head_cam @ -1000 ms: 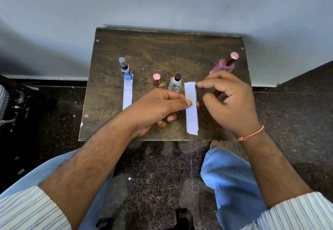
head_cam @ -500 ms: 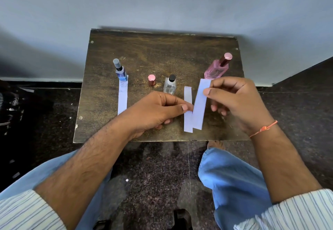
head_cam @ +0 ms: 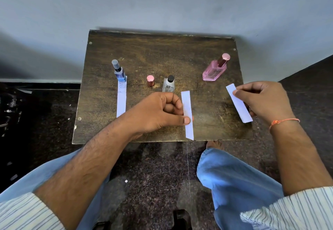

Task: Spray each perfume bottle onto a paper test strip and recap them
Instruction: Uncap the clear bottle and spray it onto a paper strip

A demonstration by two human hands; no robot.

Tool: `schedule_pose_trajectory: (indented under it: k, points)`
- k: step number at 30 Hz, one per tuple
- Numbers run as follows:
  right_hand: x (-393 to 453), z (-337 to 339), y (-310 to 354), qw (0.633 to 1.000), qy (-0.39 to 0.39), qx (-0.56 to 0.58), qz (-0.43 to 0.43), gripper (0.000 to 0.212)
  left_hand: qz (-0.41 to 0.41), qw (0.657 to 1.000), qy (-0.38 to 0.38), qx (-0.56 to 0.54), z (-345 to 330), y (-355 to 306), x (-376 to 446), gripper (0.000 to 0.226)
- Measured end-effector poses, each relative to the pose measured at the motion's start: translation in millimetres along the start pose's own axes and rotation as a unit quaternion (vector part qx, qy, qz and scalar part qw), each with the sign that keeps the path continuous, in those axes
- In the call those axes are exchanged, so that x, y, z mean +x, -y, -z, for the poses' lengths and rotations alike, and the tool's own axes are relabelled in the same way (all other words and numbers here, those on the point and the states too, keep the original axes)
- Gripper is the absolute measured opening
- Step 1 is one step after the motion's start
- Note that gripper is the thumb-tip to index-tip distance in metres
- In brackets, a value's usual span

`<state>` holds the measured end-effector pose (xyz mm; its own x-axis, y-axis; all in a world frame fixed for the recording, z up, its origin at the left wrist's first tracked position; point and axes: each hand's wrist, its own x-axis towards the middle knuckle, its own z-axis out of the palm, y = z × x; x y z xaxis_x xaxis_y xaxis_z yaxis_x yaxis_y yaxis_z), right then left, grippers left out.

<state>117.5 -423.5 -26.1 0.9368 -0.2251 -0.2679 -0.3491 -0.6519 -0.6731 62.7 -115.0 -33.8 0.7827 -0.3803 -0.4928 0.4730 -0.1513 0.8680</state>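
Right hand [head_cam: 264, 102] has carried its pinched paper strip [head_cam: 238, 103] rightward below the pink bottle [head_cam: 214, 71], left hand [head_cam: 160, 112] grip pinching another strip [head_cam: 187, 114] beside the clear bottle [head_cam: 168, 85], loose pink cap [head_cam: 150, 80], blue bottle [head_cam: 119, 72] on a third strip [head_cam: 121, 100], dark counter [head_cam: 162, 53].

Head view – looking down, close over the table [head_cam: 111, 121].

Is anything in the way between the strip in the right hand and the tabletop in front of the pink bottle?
Nothing visible. The right hand holds its paper strip just short of the pink bottle, with only bare table between them.
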Motion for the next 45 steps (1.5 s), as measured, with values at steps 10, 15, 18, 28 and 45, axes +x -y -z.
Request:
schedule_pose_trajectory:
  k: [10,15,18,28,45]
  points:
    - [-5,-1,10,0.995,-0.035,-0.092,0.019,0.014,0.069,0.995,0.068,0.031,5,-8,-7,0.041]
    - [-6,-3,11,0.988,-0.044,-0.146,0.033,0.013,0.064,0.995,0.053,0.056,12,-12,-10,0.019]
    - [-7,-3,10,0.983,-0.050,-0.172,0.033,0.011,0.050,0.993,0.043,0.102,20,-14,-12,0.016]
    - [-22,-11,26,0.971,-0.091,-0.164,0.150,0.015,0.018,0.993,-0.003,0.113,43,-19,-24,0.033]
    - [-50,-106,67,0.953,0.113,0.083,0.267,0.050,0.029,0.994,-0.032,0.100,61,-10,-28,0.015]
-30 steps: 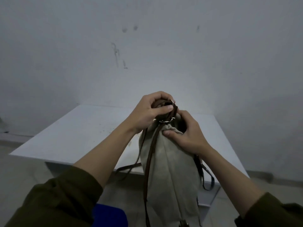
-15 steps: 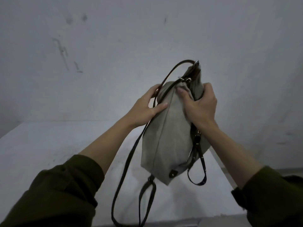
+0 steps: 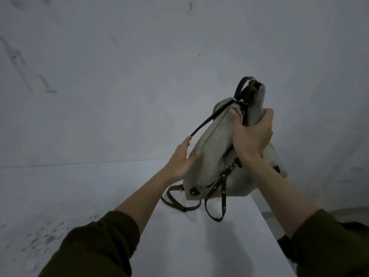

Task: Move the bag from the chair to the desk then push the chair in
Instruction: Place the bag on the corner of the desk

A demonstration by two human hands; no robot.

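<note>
A beige canvas bag [image 3: 215,148] with dark brown leather straps stands upright at the far right of the white desk [image 3: 99,196], its bottom resting on the desktop near the right edge. My right hand [image 3: 252,134] grips the bunched fabric near the bag's top. My left hand [image 3: 182,159] lies flat against the bag's left side, fingers spread, just below a strap. Loose straps trail on the desk in front of the bag. The chair is out of view.
A bare grey-white wall [image 3: 139,76] with scuff marks stands right behind the desk. The desk's right edge [image 3: 265,216] runs just right of the bag, with floor beyond it. Dark specks mark the desktop at the left front.
The bag has gone from hanging in the air down and to the right onto the desk. My left hand has slid lower along its side. The chair's blue seat has dropped out of view.
</note>
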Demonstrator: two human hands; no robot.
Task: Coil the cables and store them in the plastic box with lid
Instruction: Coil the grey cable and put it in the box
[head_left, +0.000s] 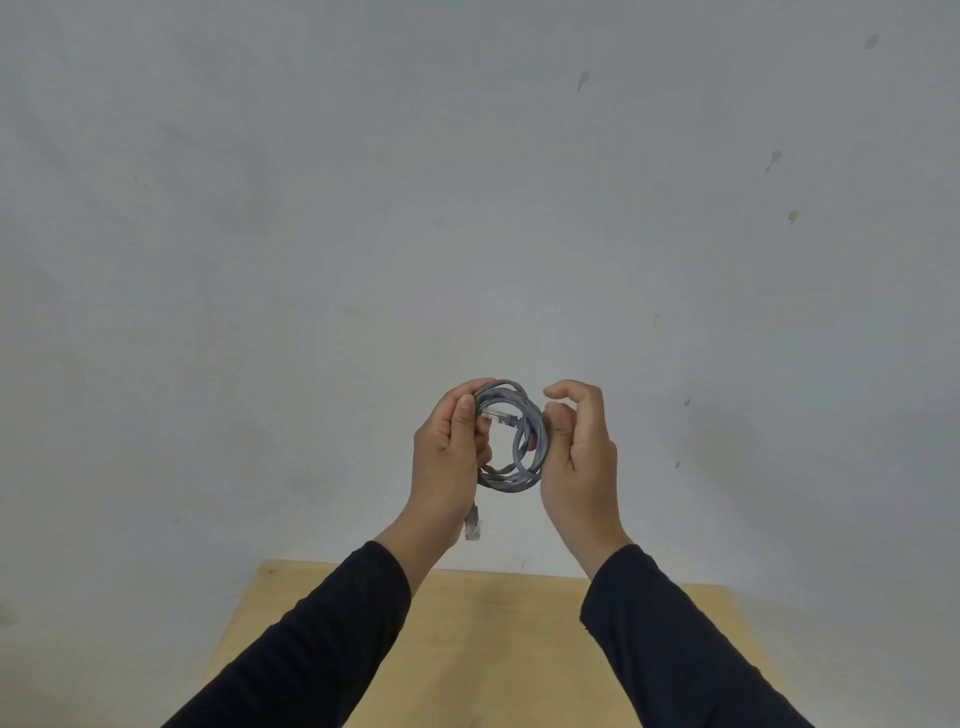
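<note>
A grey network cable (522, 470) is wound into a small coil and held up in the air in front of a pale wall. My left hand (449, 457) grips the coil's left side, thumb over the strands. One clear plug lies across the coil's middle; the other plug (472, 526) hangs below my left wrist. My right hand (579, 457) holds the coil's right side with curled fingers. The plastic box and its lid are out of sight.
A light wooden table (498, 639) lies below my forearms, its far edge against the stained grey-white wall (467, 208). Black sleeves cover both arms.
</note>
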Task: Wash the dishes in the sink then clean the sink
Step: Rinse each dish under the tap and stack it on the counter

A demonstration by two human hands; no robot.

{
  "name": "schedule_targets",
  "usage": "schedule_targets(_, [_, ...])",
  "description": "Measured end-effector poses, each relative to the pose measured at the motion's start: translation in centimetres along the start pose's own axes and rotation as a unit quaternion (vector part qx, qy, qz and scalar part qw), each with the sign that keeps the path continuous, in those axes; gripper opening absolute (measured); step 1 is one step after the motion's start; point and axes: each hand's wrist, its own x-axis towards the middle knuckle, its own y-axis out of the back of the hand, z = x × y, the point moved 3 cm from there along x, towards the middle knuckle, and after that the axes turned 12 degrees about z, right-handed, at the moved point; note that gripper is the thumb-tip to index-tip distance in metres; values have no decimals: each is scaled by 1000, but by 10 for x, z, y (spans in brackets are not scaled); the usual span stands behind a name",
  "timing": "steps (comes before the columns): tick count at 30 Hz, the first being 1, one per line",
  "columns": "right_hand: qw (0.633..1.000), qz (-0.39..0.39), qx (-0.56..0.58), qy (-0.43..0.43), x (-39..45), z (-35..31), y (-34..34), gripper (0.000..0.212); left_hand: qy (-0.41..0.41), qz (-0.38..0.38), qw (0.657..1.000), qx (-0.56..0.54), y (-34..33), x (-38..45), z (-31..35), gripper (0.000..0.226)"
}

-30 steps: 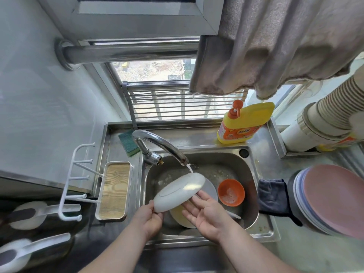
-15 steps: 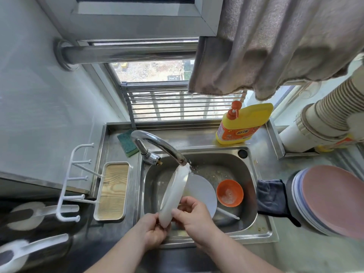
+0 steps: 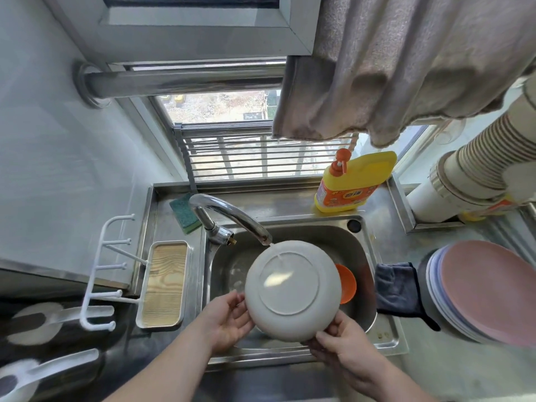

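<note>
The shiny metal worktop [image 3: 385,239] has a yellow soap bottle [image 3: 355,181] far back, a green sponge [image 3: 184,214] far left, a wooden tray [image 3: 162,284] left, and a dark cloth [image 3: 398,288] and plates [image 3: 487,294] right.

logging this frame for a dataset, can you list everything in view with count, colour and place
white plate: 1, white, underside up, held over sink under faucet
orange bowl: 1, orange, in sink
sink: 1, steel
faucet: 1, chrome, sink's back left
sponge: 1, green, behind faucet
detergent bottle: 1, yellow, behind sink
dark cloth: 1, right of sink
plate stack: pink on top, right
wooden tray: 1, left of sink
left hand: holds plate rim
right hand: holds plate rim
</note>
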Motion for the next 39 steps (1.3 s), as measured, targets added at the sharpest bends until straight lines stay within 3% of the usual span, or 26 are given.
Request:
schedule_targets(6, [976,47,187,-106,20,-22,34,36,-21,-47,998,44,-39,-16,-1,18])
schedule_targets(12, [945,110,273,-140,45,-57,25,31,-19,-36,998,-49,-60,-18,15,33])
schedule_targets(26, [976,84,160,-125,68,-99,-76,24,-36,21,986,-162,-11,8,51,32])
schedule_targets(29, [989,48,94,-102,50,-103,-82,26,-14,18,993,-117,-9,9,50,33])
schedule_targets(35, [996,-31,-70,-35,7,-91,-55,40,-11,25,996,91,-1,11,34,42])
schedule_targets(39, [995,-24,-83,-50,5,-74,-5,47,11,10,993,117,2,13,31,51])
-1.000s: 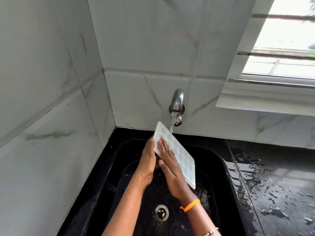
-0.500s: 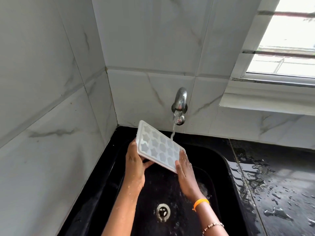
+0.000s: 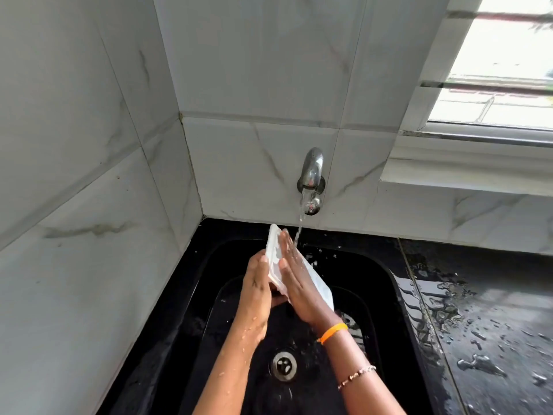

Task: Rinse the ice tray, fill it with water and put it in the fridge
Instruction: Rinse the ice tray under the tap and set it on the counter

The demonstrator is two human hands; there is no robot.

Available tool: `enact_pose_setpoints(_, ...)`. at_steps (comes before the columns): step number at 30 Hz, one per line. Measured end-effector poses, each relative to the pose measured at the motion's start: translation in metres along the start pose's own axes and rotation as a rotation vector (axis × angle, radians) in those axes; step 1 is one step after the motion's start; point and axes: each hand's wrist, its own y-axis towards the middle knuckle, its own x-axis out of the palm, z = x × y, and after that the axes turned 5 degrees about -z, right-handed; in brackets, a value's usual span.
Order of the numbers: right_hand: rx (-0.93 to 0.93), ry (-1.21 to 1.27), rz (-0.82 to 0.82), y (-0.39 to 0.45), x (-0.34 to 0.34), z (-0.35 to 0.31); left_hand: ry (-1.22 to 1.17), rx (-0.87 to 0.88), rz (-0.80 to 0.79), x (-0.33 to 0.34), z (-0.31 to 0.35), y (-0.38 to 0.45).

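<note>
White plastic ice tray stands tilted on edge over the sink, at 6 o'clock from the running tap. Left hand grips its edge; right hand rubs it with straight fingers. Rinsing is underway; filling and fridge remain.

White ice tray on edge under running tap, left hand gripping, right hand flat against it

Above hands: tap close, stream falling just beside fingertips.
Left of hands: tiled wall, near.
Below hands: open sink basin.
Right: wet counter, seemingly bare.
</note>
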Motion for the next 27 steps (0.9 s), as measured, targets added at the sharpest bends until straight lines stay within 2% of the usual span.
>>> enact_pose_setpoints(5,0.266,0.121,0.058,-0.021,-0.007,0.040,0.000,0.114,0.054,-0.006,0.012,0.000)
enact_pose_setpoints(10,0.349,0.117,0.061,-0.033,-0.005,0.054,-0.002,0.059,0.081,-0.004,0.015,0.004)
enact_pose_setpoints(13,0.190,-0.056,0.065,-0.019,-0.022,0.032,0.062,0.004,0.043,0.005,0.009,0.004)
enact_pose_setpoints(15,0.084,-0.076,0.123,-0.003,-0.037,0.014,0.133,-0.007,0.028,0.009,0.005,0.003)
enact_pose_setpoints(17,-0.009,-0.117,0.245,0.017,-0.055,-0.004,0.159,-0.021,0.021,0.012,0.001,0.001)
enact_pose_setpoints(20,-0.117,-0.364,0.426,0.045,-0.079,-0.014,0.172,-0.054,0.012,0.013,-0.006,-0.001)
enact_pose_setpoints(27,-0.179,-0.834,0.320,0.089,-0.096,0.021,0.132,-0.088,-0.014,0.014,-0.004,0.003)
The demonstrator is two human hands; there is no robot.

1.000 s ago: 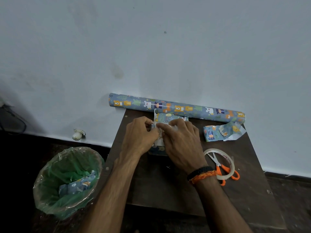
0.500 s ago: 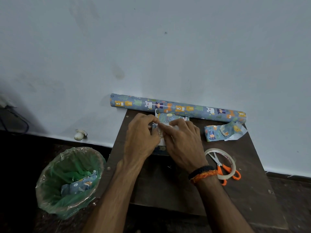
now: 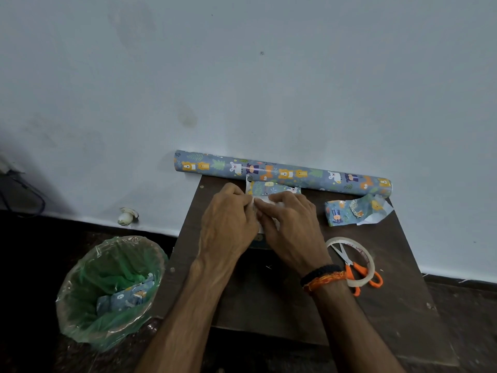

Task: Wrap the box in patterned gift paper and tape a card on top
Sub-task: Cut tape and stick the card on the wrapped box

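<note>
Head view shows a dark brown wooden desk (image 3: 390, 286) pushed against a pale wall, with a long roll of blue animal-patterned gift paper (image 3: 282, 172) lying along its far edge, its long axis running left to right. Left of the desk, on the floor, stands a round bin lined with a green plastic bag (image 3: 88, 297), paper offcuts inside. On the right side of the desk lie a crumpled scrap of the same patterned paper (image 3: 352, 211), a ring of clear tape (image 3: 369, 261) and orange-handled scissors (image 3: 355, 273) lying through it. The small box partly covered in patterned paper (image 3: 269, 188) sits mid-desk just before the roll, directly under both hands, its long axis seemingly running away from the person. The left hand (image 3: 228, 224) and right hand (image 3: 293, 227) meet over it, each grip pinching or pressing a white paper flap; which, I cannot tell. Both are equally near; the fold probably needs taping next, and the tape lies nearer the right hand.
</note>
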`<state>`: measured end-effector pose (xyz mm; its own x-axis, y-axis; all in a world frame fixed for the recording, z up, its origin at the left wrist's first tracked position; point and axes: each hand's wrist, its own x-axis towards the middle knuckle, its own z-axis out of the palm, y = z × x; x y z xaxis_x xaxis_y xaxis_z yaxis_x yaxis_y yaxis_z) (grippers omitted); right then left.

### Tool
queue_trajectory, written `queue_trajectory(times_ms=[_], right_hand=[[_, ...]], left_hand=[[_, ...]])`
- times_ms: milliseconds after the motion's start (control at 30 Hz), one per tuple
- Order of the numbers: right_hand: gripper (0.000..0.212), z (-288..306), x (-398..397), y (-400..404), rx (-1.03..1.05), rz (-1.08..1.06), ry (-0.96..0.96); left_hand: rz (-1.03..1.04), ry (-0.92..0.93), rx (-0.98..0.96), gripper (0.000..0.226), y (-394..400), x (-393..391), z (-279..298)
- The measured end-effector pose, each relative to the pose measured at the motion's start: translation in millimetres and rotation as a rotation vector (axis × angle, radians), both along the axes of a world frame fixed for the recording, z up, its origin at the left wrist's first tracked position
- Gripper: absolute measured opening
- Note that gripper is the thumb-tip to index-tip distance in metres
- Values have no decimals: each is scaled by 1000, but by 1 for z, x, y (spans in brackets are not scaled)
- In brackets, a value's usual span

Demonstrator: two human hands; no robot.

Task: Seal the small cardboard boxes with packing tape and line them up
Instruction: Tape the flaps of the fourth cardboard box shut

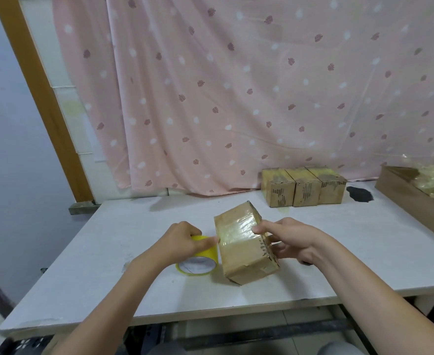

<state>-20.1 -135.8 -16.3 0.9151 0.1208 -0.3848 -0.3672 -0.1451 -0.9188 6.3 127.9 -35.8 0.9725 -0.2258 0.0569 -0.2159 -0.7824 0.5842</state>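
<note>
Left hand: fingers clenched round the yellow tape roll, standing at the box's 9 o'clock.
Box: mid-bench, tilted, top glossy with tape; likely light, stiff, slick on top, so grip the bare card sides.
Right hand: at 3 o'clock; thumb on top, fingers holding the side.
Sealed row: three boxes touching, at 1 o'clock.

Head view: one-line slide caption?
Left hand grips the yellow tape roll while right hand steadies a taped cardboard box; three sealed boxes line the table's back edge.
</note>
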Motion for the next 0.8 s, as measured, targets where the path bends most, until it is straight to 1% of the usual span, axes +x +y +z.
queue_trajectory(times_ms=[67, 133, 233, 267, 333, 367, 400, 433, 467, 533, 567, 600, 633, 700, 733, 800], right_hand=[[42, -3, -1, 0, 34, -8, 31], [47, -7, 0, -1, 45, -14, 61], [64, -9, 2, 0, 25, -11, 73], [64, -7, 1, 1, 21, -7, 76], [53, -4, 3, 2, -31, -20, 79], [57, -3, 5, 2, -108, -26, 80], [63, -3, 8, 2, -229, -24, 77], [64, 0, 10, 2, -369, -17, 60], [57, 4, 12, 4, -502, 1, 31], [24, 18, 6, 13, -750, 38, -55], [11, 25, 1, 21, -851, 45, -96], [10, 27, 0, 27, -927, 64, -122], [19, 30, -2, 36, -965, 97, -135], [50, 33, -3, 51, -1010, 165, -110], [59, 34, -2, 57, -1037, 186, -97], [67, 37, 2, 65, -1087, 227, -60]], left_hand=[[-9, 10, -17, 68, 0, 1, -5], [-20, 11, -22, 67, 0, 1, -11], [-8, 0, 6, 68, -1, 3, -15], [-4, 1, 38, 68, -3, 4, -14], [0, 13, 121, 68, -7, 6, -10], [-3, 24, 157, 68, -10, 7, -8], [-5, 34, 183, 68, -14, 8, -6], [-7, 43, 195, 68, -18, 8, -5], [-9, 45, 197, 68, -24, 9, -5], [-13, 20, 196, 67, -36, 8, -5], [-15, 9, 201, 67, -40, 8, -5], [-19, 8, 200, 66, -43, 8, -6], [-21, 16, 193, 66, -45, 9, -8], [-23, 43, 168, 64, -45, 9, -11], [-22, 55, 155, 63, -44, 9, -12], [-1, 59, 118, 61, -43, 5, -13]])
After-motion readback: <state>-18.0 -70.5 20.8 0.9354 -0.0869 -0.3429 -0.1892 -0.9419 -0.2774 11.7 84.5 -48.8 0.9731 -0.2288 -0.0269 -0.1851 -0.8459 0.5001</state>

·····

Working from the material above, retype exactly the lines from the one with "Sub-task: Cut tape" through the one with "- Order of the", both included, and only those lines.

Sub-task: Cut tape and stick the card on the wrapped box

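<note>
Head view shows a dark brown wooden desk (image 3: 390, 286) pushed against a pale wall, with a long roll of blue animal-patterned gift paper (image 3: 282, 172) lying along its far edge, its long axis running left to right. Left of the desk, on the floor, stands a round bin lined with a green plastic bag (image 3: 88, 297), paper offcuts inside. On the right side of the desk lie a crumpled scrap of the same patterned paper (image 3: 352, 211), a ring of clear tape (image 3: 369, 261) and orange-handled scissors (image 3: 355, 273) lying through it. The small box partly covered in patterned paper (image 3: 269, 188) sits mid-desk just before the roll, directly under both hands, its long axis seemingly running away from the person. The left hand (image 3: 228, 224) and right hand (image 3: 293, 227) meet over it, each grip pinching or pressing a white paper flap; which, I cannot tell. Both are equally near; the fold probably needs taping next, and the tape lies nearer the right hand.
</note>
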`<state>`: measured end-effector pose (xyz mm; its own x-axis, y-axis; all in a world frame fixed for the recording, z up, its origin at the left wrist's first tracked position; point and axes: each hand's wrist, its own x-axis towards the middle knuckle, its own z-axis out of the palm, y = z × x; x y z xaxis_x xaxis_y xaxis_z yaxis_x yaxis_y yaxis_z) (grippers omitted); right then left.

### Tool
queue_trajectory, written `queue_trajectory(times_ms=[_], right_hand=[[_, ...]], left_hand=[[_, ...]])`
- times_ms: milliseconds after the motion's start (control at 30 Hz), one per tuple
- Order of the numbers: right_hand: gripper (0.000..0.212), z (-288..306), x (-398..397), y (-400..404), rx (-1.03..1.05), rz (-1.08..1.06), ry (-0.96..0.96); left_hand: rz (-1.03..1.04), ry (-0.92..0.93), rx (-0.98..0.96), gripper (0.000..0.226), y (-394..400), x (-393..391), z (-279..298)

That's the full output for the exercise.